Those Girls by Chevy Stevens is a thriller about a group of sisters who barely escape their murderous father, only to run right into even more danger (available July 7, 2015).
Years ago, Jess and her two older sisters, Dani and Courtney, were doing what they could to make ends meet at the Canadian ranch where they lived. Their struggle was compounded by their alcoholic father, who became more and more violent and unreliable after their mother’s death. When he comes home one night, raging at Courtney’s relationship with a married man, the situation goes from bad to dangerous. He attacks Courtney, drowning her in a toilet. To protect her sister, Jess is forced to shoot her father.
Then the girls have to run. They manage to make it to the next town before the truck breaks down. However, their hoped-for salvation becomes a nightmare of the first order when the girls are attacked. And they’re alone. The cops will arrest them for the murder of their father, their mother is dead, and there are no friends in this isolated town. There’s no one and nothing to turn to – except for each other.
Now, years later, the decisions they made as teenagers and the consequences of this dark period are coming back to haunt them.
Those Girls by Chevy Stevens is a whirlwind of tense, emotional situations. At its heart, it’s a story about the love and devotion of sisters. Every time you turn the page, loyalties are tested, lives are in jeopardy, and the dark threats of the past rear their ugly heads up into the present. No secret is kept safe here.
The story centers on Jess – the first section of the novel is told from her first person POV and the second section is told from Jess’s daughter’s POV – but all of the girls are imminently likeable. Stevens shows the sisters are no strangers to hard work. They mend fences, repair household damage, get their own food, drive while underage, and manage a whole host of other things – including dodging authorities who would put them in foster care. Not to mention, they have guns and know how to use them.
Dani and I had the house clean by the time Courtney got home.
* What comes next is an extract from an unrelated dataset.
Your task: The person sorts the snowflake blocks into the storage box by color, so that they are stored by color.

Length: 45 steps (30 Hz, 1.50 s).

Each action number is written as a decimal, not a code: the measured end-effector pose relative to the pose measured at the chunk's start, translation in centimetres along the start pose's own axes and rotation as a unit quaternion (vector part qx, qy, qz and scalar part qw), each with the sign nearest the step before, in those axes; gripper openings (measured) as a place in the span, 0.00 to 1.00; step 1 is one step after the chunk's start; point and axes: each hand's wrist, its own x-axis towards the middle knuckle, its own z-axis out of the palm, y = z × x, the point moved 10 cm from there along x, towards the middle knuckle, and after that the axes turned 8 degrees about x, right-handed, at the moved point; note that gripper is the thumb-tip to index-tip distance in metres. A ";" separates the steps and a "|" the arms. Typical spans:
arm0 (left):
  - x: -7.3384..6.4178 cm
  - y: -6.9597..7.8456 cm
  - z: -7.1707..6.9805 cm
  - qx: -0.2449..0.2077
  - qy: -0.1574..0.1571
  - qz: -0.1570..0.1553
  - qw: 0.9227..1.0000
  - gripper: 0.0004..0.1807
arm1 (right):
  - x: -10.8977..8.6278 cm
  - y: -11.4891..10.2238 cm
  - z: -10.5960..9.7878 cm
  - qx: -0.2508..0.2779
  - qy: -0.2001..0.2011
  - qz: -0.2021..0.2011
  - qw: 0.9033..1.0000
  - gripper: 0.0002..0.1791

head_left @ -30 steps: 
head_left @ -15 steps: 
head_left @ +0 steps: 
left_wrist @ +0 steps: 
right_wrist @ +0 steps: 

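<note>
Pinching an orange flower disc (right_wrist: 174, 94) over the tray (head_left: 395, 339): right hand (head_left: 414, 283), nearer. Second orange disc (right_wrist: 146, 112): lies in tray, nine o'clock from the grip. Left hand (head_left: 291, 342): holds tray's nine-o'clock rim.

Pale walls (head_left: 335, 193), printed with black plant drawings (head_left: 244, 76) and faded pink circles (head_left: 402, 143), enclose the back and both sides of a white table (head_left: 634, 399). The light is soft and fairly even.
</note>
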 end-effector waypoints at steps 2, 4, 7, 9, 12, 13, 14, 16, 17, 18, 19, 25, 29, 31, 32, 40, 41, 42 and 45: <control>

We were out in the backyard, setting up beer cans to do some target practicing. dad left us his rifle when he was out of town – an old Cooley .22 semiautomatic he’d gotten from his father – and made sure we had enough bullets. He said he wanted us to be able to take care of ourselves. We didn’t have much time to just kick around, but we liked shooting stuff or going fishing. I squinted, took aim on the can, held my breath, and squeezed the trigger. The can flew into the air.
It’s a good thing these characters are so capable because Steven’s has taken the old writer’s advice of “be cruel to your characters” to heart. Jess and her sisters face real threats – whether it’s from the town boys, police, or their own father. But the best part is that these girls, and the women they become, don’t back away from these threats. Stevens pulls zero punches. If there’s an opportunity to put the characters in danger, the author does not hold back.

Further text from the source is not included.